L'«aide étrangère» des pays riches aux pays pauvres est un échec. Les grands pays donateurs et 70 pays bénéficiaires se sont concertés au Ghana la semaine dernière pour en accroître «l'efficacité». Mais un important rapport publié vendredi est formel: «L'aide échoue à lutter contre la pauvreté mondiale.» Elle est devenue «une source de pouvoir des donateurs dans leurs relations avec les pays en développement».

L'aide aux pays pauvres fait partie des relations internationales et des débats budgétaires des pays riches depuis les indépendances des années 60. L'idée est à revoir car, un demi-siècle plus tard, elle «aide» plus les pays donateurs eux-mêmes que les pays qu'elle est censée soulager.

Ce constat domine le Bilan de l'aide 2008, rapport annuel réalisé par plus de 160 groupes non gouvernementaux du Nord et du Sud actifs dans les domaines du développement et de la lutte contre la pauvreté.

L'Agence canadienne de développement international (ACDI), par exemple, gère un budget annuel de 4 milliards de dollars. Selon une étude de 2005, chaque dollar consacré à l'aide rapporte plus de 70 cents au Canada, et 2000 entreprises, 50 universités, 60 collèges et 36 000 emplois en dépendent.

«Le flux global de l'aide dépasse 103 milliards par an», dit Gerry Barr, président du Conseil canadien pour la coopération internationale (CCCI).
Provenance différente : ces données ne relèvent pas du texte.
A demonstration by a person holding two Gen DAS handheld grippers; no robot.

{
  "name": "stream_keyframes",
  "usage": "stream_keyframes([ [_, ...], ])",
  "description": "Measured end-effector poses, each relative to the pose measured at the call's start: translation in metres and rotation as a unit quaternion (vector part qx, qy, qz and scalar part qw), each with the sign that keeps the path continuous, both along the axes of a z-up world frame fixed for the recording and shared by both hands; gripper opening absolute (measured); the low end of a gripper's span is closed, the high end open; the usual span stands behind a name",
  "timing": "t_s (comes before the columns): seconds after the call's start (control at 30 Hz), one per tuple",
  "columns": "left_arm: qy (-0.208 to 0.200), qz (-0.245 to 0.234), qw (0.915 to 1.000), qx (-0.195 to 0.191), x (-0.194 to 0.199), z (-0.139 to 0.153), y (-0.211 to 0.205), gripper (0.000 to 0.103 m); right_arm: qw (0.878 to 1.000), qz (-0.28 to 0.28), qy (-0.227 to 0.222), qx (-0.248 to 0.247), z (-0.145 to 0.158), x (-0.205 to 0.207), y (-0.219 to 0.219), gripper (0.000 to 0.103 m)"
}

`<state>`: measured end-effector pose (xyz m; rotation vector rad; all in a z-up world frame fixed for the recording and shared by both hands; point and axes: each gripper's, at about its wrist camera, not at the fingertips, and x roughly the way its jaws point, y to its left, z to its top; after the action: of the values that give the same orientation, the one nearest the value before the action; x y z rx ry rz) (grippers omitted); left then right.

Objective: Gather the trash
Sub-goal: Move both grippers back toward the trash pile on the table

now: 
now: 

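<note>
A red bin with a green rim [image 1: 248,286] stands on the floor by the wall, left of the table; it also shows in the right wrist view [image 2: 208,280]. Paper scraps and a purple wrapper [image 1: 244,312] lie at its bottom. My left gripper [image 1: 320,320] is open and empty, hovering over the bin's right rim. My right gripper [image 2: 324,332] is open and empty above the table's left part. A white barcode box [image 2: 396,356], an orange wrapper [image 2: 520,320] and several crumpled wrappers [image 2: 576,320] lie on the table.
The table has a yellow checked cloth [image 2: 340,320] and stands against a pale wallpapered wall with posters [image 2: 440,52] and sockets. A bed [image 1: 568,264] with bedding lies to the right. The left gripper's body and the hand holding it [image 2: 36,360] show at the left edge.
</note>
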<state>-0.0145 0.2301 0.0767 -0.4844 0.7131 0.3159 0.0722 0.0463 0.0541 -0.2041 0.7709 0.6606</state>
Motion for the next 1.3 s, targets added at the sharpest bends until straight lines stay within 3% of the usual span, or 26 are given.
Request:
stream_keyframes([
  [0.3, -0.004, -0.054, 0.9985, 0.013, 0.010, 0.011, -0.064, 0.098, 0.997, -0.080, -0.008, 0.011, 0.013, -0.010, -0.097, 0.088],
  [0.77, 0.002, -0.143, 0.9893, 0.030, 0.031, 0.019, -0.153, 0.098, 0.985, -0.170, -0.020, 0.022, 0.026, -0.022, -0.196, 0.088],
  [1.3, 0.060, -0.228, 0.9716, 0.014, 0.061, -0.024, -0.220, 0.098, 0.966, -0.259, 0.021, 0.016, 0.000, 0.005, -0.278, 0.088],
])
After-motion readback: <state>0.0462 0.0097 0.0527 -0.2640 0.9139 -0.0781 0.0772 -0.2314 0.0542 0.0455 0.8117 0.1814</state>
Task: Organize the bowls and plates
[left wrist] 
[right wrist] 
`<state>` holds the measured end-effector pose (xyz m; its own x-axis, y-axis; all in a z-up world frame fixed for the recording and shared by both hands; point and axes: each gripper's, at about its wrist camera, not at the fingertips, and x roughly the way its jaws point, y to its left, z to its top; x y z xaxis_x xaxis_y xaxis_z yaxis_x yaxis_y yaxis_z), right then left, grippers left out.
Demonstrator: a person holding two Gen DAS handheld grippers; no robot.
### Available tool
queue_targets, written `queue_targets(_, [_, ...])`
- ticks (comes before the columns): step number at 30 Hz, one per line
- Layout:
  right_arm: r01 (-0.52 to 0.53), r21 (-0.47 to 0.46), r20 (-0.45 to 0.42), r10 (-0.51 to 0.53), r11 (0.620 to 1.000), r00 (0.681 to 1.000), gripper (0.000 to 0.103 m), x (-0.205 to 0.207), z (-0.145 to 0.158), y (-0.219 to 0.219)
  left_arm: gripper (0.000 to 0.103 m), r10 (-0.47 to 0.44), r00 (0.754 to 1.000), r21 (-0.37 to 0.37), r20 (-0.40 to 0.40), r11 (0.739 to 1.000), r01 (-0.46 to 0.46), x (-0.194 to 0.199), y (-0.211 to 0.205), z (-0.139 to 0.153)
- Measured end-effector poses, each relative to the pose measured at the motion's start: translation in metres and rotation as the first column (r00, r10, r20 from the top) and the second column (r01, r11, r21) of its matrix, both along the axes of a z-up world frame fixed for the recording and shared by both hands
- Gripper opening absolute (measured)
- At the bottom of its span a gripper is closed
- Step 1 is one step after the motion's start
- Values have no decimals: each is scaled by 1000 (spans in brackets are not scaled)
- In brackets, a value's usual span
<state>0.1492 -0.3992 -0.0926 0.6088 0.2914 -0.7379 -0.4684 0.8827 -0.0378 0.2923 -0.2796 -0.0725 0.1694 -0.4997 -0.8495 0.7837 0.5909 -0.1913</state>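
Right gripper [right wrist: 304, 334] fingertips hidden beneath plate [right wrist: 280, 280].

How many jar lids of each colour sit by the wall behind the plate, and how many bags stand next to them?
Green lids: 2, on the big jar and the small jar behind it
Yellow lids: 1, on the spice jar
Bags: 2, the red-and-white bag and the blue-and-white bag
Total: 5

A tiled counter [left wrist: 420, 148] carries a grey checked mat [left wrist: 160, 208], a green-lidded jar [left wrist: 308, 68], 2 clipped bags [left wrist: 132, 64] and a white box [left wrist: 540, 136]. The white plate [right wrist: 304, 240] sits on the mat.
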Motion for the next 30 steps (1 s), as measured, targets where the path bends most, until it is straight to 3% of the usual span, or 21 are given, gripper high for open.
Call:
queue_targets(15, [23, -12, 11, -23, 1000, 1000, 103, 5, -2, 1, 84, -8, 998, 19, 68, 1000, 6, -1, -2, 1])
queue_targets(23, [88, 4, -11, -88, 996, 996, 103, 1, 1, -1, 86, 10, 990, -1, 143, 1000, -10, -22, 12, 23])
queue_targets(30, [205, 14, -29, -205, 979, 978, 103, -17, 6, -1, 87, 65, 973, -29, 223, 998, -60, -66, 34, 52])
«Mais cette somme comprend les mauvaises créances effacées, qui s'étendent sur des décennies, ainsi que le coût d'installation de réfugiés et de bourses d'études dans les pays riches, par exemple, qui atteint 23 milliards. En 2007 donc, le vrai flux global totalisait 81 milliards, et non 103 milliards», souligne-t-il.

Accroître la dépendance

Il y a pire, affirme-t-il. «La pratique de lier l'aide aux achats de bien et services dans les pays riches et d'y imposer des conditions fait que moins du tiers de ces 81 milliards tombe sous le contrôle réel des pays pauvres», note Barr.

C'est dans ce contexte que 23 principaux pays donateurs ont rencontré la semaine dernière quelque 70 pays bénéficiaires à Accra, capitale du Ghana, pour continuer à définir les moyens d'améliorer «l'efficacité de l'aide».

L'exercice remonte à la déclaration de Paris, qui, en 2005, avait proposé une «architecture de l'aide» dans laquelle les ONG étaient appelées à se cantonner au simple rôle d'exécutants de projets.

«Les cris des sociétés civiles du monde entier ont eu des échos à Accra, où 1200 délégués étaient réunis, dont moi-même», a dit Barr.

«Mais les pays donateurs n'ont pas bougé sur l'aide liée et les conditions. Cela fait que cette soi-disant aide répond toujours aux priorités et aux besoins des pays riches, qui recyclent l'argent, imposent leurs propres experts et, en fin de compte, accroissent la dépendance des pays pauvres», a-t-il affirmé.

C'est un constat que partage l'Association québécoise des organismes de coopération internationale (AQOCI), qui réunit 63 ONG de développement du Québec et qui est membre du CCCI.

Le plan d'action Accra «omet plusieurs points fondamentaux», dit Brian Barton, président de l'AQOCI, qui était lui aussi dans la capitale ghanéenne. Les pays bénéficiaires n'ont pas un mot à dire sur l'aide, qui ne s'inscrit dans aucun plan de développement prévisible et qui échappe à toute transparence, a-t-il dit.

Inefficacité de l'aide

Avant même la sortie du Bilan de l'aide 2008, les médias du Sud au forum d'Accra parlaient de "l'inefficacité" (Mail and Guardian d'Afrique du Sud), de "l'échec" (Turkish Weekly) et du "business" de l'aide (Punch du Nigeria).

"Le débat mondial a atteint le point où l'on ne doit plus parler d'aide étrangère. Il faut remplacer cette expression, fausse et erronée, par l'idée de coopération pour le développement durable. Cela englobe le commerce équitable, le respect des droits de l'homme, la protection de l'environnement et l'engagement démocratique des pays et des peuples bénéficiaires", a déclaré Gerry Barr à La Presse.